### [WORK TO COMPLETE]
Having located the line with "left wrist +", print it and each remaining line exactly, stopping at the end of the material and omitting pictures.
START EXERCISE DATA
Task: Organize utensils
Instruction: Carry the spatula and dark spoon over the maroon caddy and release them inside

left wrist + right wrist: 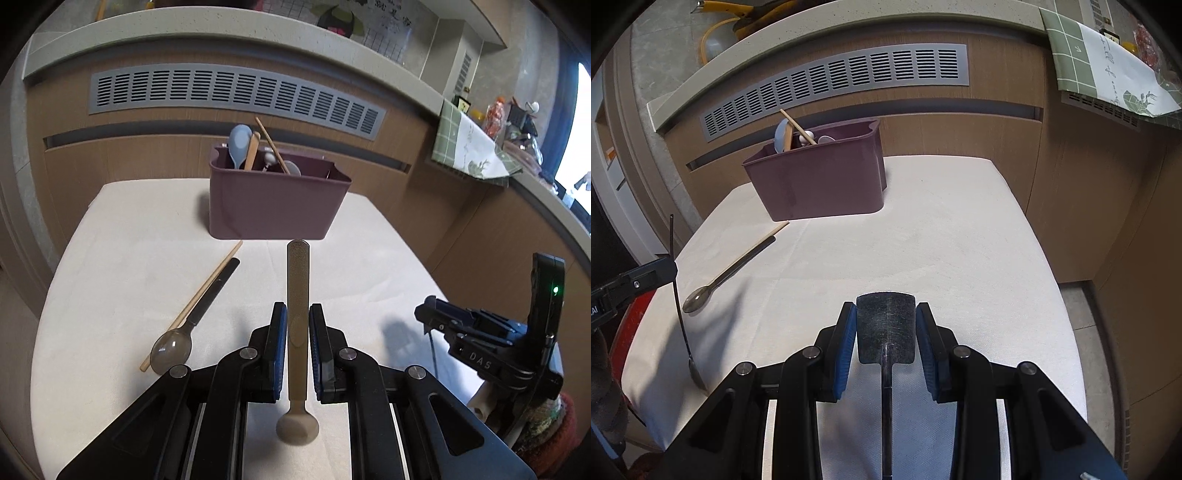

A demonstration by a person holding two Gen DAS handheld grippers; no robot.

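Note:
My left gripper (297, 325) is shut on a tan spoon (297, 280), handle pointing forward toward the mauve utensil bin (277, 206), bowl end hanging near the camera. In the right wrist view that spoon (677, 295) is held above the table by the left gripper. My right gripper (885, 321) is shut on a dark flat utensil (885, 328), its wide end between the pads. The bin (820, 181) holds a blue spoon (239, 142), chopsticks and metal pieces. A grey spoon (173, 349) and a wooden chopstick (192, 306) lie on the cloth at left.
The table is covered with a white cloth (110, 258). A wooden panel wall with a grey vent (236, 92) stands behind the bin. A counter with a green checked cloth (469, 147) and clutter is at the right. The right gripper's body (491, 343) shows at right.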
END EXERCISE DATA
### [EXERCISE ANSWER]
left wrist + right wrist: 

A demonstration by a person holding two Gen DAS handheld grippers; no robot.

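Note:
My left gripper (297, 325) is shut on a tan spoon (297, 280), handle pointing forward toward the mauve utensil bin (277, 206), bowl end hanging near the camera. In the right wrist view that spoon (677, 295) is held above the table by the left gripper. My right gripper (885, 321) is shut on a dark flat utensil (885, 328), its wide end between the pads. The bin (820, 181) holds a blue spoon (239, 142), chopsticks and metal pieces. A grey spoon (173, 349) and a wooden chopstick (192, 306) lie on the cloth at left.
The table is covered with a white cloth (110, 258). A wooden panel wall with a grey vent (236, 92) stands behind the bin. A counter with a green checked cloth (469, 147) and clutter is at the right. The right gripper's body (491, 343) shows at right.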

Nothing else belongs to this exercise.